Type of information:

experimental study

Adequacy of study:

key study

Study period:

From October 1988 to November 1988

Reliability:

1 (reliable without restriction)

Rationale for reliability incl. deficiencies:

guideline study

Data source

Materials and methods

GLP compliance:

yes

Test material

Test animals / tissue source

Species:

rabbit

Strain:

New Zealand White

Details on test animals or tissues and environmental conditions:

TEST ANIMALS
- Source: Mellor rabbits.
- Weight at study initiation:
- Housing: 3613 to 4118 g
- Diet (e.g. ad libitum): ad libitum
- Water (e.g. ad libitum): ad libitum
- Acclimation period: 6 d

ENVIRONMENTAL CONDITIONS
- Temperature (°C): 17 ± 20˚C
- Humidity (%): 55 ± 10%
- Air changes (per hr): 20-30 per h
- Photoperiod (hrs dark / hrs light): 12 h light and 12 darkness

Test system

Vehicle:

unchanged (no vehicle)

Controls:

yes, concurrent no treatment

Amount / concentration applied:

100 mg

Duration of treatment / exposure:

unwashed (entire study)

Observation period (in vivo):

21 d

Number of animals or in vitro replicates:

3

Details on study design:

Both eyes of each rabbit were examined within the 24 h prior to the study.
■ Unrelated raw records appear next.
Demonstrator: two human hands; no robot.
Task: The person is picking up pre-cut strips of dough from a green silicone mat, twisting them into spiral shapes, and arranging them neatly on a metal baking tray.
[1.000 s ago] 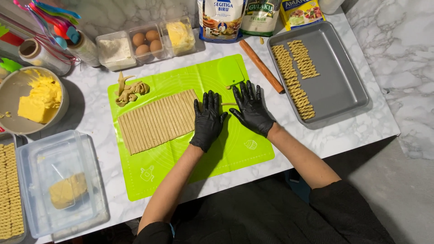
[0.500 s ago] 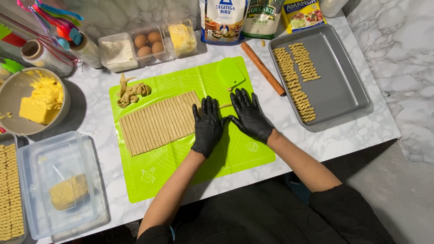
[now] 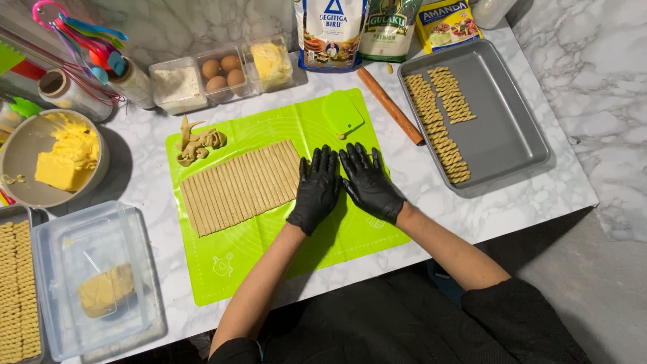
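Note:
Both of my hands wear black gloves and lie flat, side by side, on a green silicone mat (image 3: pixel 269 263). My left hand (image 3: pixel 315 189) rests palm down with its fingertips at the right edge of a sheet of dough cut into narrow strips (image 3: pixel 239 187). Just to its right, my right hand (image 3: pixel 368 182) also lies flat on the mat, and the two thumbs nearly touch. Anything under the palms is hidden. Neither hand visibly grips anything.
Dough scraps (image 3: pixel 197 143) and a green scraper (image 3: pixel 342 112) lie on the mat's far side. A wooden rolling pin (image 3: pixel 389 104) and a grey tray (image 3: pixel 505 135) with twisted dough sticks (image 3: pixel 438 121) are at the right. A butter bowl (image 3: pixel 50 158) and a plastic box (image 3: pixel 94 283) stand at the left.
My right hand has drawn down and in beside my left hand, its fingers less spread. The left hand has barely shifted at the strips' edge.

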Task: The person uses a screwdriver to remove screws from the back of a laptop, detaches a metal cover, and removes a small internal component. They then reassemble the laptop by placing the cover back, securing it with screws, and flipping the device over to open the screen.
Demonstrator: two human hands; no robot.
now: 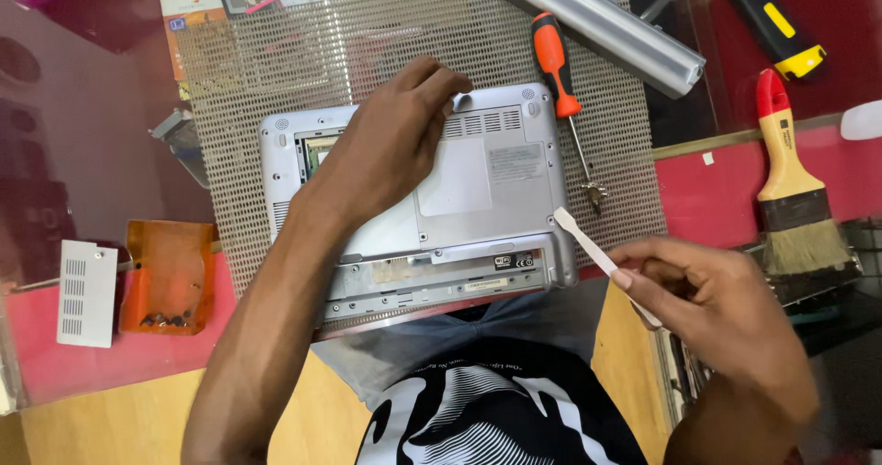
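Observation:
A small silver laptop (pixel 487 198) lies upside down on a beige mesh mat (pixel 276 70), its battery bay empty along the near edge. My left hand (pixel 390 139) rests on the laptop's underside, fingers curled at the far edge near a vent. My right hand (pixel 712 304) is off the laptop's near right corner and holds a white plastic pry tool (pixel 588 244), whose flat tip points toward that corner.
An orange-handled screwdriver (pixel 556 65) lies on the mat right of the laptop. A silver battery bar (pixel 602 24), a yellow-black tool (pixel 772 19) and a paintbrush (pixel 795 189) are at the right. An orange tray (pixel 170 277) with screws and a white cover panel (pixel 87 292) sit at the left.

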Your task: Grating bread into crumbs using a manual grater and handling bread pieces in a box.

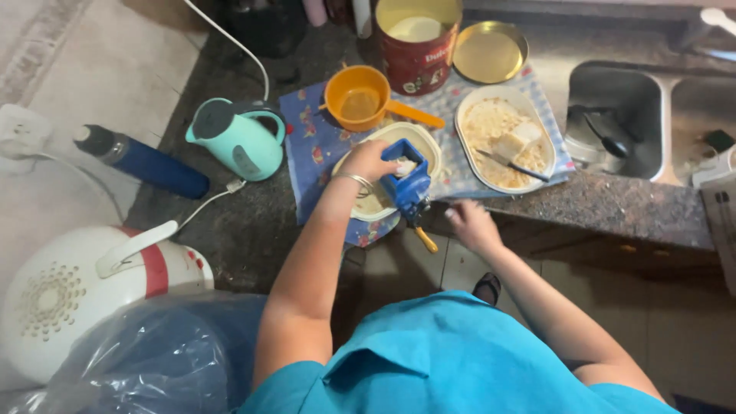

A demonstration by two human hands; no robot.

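At the far left a white round appliance with a red band (73, 295) sits on the floor beside a bulging clear plastic bag (153, 353), and above them a dark blue bottle (149, 165) lies on its side on the pale surface. Next comes a mint-green electric kettle (239, 138) standing on the dark stone counter (238, 230), its white cord trailing off toward the left. A blue patterned cloth (314, 149) is spread on the counter, and on it rests an orange plastic cup with a long handle (359, 98), just behind an oval cream dish (418, 138). The left hand (368, 159) reaches over this dish with fingers curled down onto the top of a blue hand-crank grinder (406, 182), pressing a pale lump into its hopper. The grinder is clamped at the counter's front edge, just right of the left hand and between both hands. The right hand (471, 226) is below and to the right of the grinder, off the counter edge, fingers loosely bent near the yellow crank handle (425, 241); whether it grips the handle cannot be told. Behind stands a red tin (418, 46) with its gold lid (489, 52) alongside. Further right, a second oval dish (502, 138) holds crumbly pale mash and a dark-handled knife (512, 163). At the far right is a steel sink (617, 115).
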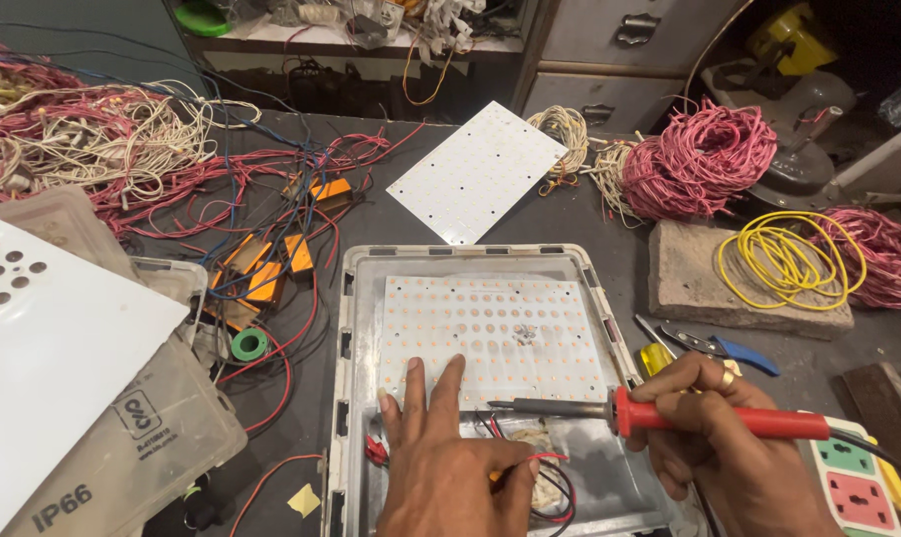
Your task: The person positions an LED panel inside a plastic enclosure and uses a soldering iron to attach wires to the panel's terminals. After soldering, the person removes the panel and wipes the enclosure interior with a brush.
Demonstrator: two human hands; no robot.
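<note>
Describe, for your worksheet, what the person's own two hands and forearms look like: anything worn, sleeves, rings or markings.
Both hands are bare, with no gloves. The right hand wears a gold-coloured ring on one finger; the left hand shows no ring or watch. No sleeves reach the visible wrists, and no bracelets or markings can be made out. Fingernails are short and unpainted.

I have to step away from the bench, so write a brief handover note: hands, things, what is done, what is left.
Left hand: flat on the LED board, pinching a red and black wire pair.
Right hand: grips the red soldering iron, tip over the board's lower edge.
Board lies in the grey tray.
Done: cannot tell of any joints.
Left: wires look not yet joined to the board.
</note>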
The examination consisted of a visual assessment with the aid of fluresceine and only rabbits without any appearance eye defects or ocular irritation were used. 3 male rabbits were used for this study. Each animals was given a number, unique within the study, which was written both on the inner side of one ear, using a black waterproof marker pen, and on the cage card. The bodyweight of each animal, at the start of the study, was recorded.
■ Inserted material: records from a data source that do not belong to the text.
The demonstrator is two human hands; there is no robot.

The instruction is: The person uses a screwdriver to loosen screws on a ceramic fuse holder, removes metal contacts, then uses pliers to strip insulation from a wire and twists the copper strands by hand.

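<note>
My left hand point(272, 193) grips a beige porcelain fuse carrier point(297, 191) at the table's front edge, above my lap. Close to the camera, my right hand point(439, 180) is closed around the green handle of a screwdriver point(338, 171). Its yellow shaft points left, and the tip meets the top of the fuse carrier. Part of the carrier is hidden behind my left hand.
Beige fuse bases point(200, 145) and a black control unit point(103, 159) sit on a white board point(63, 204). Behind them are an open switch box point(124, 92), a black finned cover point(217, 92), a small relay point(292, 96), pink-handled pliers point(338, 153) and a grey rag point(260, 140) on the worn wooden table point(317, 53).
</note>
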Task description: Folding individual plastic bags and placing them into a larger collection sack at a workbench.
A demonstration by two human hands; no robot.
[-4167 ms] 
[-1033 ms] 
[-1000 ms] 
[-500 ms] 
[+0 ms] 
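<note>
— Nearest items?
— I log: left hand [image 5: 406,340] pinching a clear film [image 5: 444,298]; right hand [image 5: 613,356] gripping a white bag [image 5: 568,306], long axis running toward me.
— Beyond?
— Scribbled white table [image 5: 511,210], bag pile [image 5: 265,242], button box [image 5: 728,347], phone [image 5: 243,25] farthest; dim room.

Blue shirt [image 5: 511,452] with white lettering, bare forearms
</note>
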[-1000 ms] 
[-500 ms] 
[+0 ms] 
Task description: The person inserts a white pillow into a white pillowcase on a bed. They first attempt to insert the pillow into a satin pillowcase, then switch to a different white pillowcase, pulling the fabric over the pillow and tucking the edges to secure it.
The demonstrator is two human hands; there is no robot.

Initially the test sample (approximately 100 mg) was applied into the conjunctival sac of the left eye of one rabbit gently pulling the lower lid way from the eyeball to form a cup into which the test sample was dropped. The lids were then gently held together for 1-2 seconds, after which the animal was released. The other eye was untreated. Immediately after application of the test substance, an assessment of the initial pain reaction of the rabbit was made using a six point scale. After 24 h the test substance was applied into the eye of the remaining two animals as described previously and an assessment of initial pain reaction was made.
The eye were examined and the draize scale was used to assess the grade of ocular reaction approximately 1 h and 1,2,3 and 4 d after application of the test substance for all animals and 7, 15, 20 and 21 d after application in two of the animals.

Results and discussion

In vivo

Resultsopen allclose all

Irritant / corrosive response data:

Slight to moderate conjunctivae redness fully disappeared within 4 d. The substance did not cause any severy irritation/corrosion.
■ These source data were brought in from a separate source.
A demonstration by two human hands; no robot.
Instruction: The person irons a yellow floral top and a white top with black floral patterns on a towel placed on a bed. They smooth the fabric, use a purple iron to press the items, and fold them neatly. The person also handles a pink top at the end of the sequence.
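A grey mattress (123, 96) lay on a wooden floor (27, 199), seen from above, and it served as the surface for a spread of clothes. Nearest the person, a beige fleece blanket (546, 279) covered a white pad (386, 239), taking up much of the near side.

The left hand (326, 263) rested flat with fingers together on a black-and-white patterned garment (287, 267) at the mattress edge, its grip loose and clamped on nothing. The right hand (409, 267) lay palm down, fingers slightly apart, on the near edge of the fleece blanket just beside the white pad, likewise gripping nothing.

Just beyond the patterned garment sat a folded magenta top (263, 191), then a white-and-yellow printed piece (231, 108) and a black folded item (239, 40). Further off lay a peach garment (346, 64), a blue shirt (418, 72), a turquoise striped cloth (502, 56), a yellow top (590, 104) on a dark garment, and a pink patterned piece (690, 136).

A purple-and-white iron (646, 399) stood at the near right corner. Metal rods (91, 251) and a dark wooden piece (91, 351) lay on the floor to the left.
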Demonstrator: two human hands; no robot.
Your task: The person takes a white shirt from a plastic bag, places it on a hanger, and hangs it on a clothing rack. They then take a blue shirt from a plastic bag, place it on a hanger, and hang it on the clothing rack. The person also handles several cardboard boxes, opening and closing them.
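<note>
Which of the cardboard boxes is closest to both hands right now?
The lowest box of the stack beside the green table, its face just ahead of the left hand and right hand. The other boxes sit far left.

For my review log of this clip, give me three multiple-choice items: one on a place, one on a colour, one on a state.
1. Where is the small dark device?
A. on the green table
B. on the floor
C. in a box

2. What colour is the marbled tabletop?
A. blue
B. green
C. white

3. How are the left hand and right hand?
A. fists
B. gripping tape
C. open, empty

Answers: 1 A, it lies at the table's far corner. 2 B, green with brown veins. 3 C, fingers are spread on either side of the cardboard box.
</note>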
Any other information on results incl. tables

Installation of the test substance into rabbit eye caused slight initial pain in all three animals. No corneal opacity or iritis were seen in any of the animals. Slight redness and slight or moderate discharge were seen in all three animals and persisted for up to 3 d after application of the test substance. Very slight chemosis was also seen in all animals for another 2 d. 

Applicant's summary and conclusion

Interpretation of results:

GHS criteria not met

Conclusions:

Under the study conditions, the substance was not significantly irritating in rabbit eyes.